◆ WHAT THIS TASK INVOLVES: After locating the line that contains "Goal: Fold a" in the data below, set down exactly that line and each one after it through the line that contains "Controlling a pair", and nothing more.

□ □ □ □ □

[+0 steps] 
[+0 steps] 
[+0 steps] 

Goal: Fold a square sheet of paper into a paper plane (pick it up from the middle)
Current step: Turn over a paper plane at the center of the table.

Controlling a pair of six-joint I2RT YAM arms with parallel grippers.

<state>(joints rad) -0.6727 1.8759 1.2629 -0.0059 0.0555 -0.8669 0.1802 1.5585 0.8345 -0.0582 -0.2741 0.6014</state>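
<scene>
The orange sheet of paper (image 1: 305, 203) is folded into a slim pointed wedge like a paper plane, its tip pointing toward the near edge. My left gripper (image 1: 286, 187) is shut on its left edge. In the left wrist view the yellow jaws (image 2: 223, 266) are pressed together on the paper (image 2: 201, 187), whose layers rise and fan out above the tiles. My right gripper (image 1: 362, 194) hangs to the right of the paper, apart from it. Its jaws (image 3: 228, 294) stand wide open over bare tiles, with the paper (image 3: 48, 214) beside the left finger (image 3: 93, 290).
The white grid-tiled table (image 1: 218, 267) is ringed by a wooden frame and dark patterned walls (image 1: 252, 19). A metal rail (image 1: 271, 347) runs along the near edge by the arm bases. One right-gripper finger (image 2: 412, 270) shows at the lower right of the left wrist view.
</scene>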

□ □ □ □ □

◆ TASK OUTPUT:
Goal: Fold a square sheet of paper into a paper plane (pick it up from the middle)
Current step: Turn over a paper plane at the center of the table.

Controlling a pair of six-joint I2RT YAM arms with parallel grippers.

The exercise requires nothing more than what has been given.